Stearns Steeple (1873)

by Dan/December 4, 2011/Amherst, Churches, Collegiate, Gothic

A striking landmark on the campus of Amherst College is Stearns Steeple, which stands in front of the Mead Art Museum. It is the only surviving part of the College Church, built in 1873. A gift of William F. Stearns, son of College president William A. Stearns, the Gothic church was designed by William A. Potter of New York. The Steeple’s bells, cast in 1871, were given by George Howe as a memorial to Amherst men lost in the Civil War. Stearns’ gift required that the building only be used for religious purposes, but Sunday services were transferred to the College Chapel in 1933 and discontinued in 1946, with the result that the church was no longer used regularly. It was razed in 1949 to make way for new buildings, although the steeple was spared as a monument to the church. To become a freestanding structure, the steeple was enclosed using materials from the demolished church.

Smith Charities (1851)

by Dan/December 4, 2011/Italianate, Northampton, Organizations

At 51 Main Street in Northampton is an 1851 sandstone Italianate building designed by William Fenno Pratt. The building is home to Smith Charities, an organization which aids indigent children and women. As explained in the American Journal of Education, Vol. 27, No. 7, (July 1877):

This large and comprehensive system or charities was founded by Oliver Smith, Esq., of Hatfield, who died Dec. 22, 1845. His estate was valued, at the time of his death, at $370,000. In his will, he directed that a board of trustees should be constituted in the following manner: The towns of Northampton, Hadley, Hatfield, Amherst, and Williamsburg, in Hampshire County, and Deerfield, Greenfield, and Whately, in Franklin County, shall choose at each annual meeting a person who shall be called an elector.
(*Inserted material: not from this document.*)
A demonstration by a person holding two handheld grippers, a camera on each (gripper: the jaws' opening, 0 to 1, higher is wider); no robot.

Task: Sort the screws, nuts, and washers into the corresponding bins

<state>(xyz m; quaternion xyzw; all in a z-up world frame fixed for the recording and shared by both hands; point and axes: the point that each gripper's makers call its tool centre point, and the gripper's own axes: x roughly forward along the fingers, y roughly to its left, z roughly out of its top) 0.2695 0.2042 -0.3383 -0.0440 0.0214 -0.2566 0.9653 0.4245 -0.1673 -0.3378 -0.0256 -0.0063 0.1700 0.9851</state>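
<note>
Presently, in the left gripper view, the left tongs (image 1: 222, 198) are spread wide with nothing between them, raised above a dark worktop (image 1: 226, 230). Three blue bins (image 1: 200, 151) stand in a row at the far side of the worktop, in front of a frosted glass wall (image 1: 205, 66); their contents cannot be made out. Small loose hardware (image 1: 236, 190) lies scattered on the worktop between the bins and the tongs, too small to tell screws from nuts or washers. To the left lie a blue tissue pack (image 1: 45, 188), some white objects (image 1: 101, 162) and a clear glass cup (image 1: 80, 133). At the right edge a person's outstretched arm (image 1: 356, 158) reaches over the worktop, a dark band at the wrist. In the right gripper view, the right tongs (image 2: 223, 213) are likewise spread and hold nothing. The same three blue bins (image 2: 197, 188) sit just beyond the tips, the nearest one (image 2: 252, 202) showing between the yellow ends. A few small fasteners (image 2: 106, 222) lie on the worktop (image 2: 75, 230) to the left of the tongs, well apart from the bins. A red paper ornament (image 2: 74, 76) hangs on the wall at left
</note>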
The electors were to choose three persons who should constitute a board of trustees, who were to have the control and management of all the funds.

Some of Smith’s heirs contested his will, resulting in a trial in July 1847. As the above article relates, “Two days were occupied in the trial, Rufus Choate arguing the case for the heirs-at-law, and Daniel Webster for the will. The courthouse was crowded to overflowing, and ladders were put up to the windows, so eager were the people to see and hear the great orators.” As described in Early Northampton (1914):

The heirs—among them Austin Smith (a nephew of Oliver Smith and a brother of Sophia Smith, founder of Smith College)—wished to break the will, claiming that while the law required three competent witnesses to such a document, only two of the witnesses of the Oliver Smith will were in fit condition to sign it. Oliver Smith, another of the heirs, also a nephew of Oliver Smith, Sr., and executor of the will, determined, against his own interests, to uphold it, and engaged Daniel Webster, with Judge Forbes as junior counsel. Charles Delano was also retained—the latter two being Northampton lawyers. Webster, by his remarkable personality and brilliancy, and by his judicious handling of the witnesses, gained the case, in spite of the utmost efforts of his able antagonist, Mr. Choate.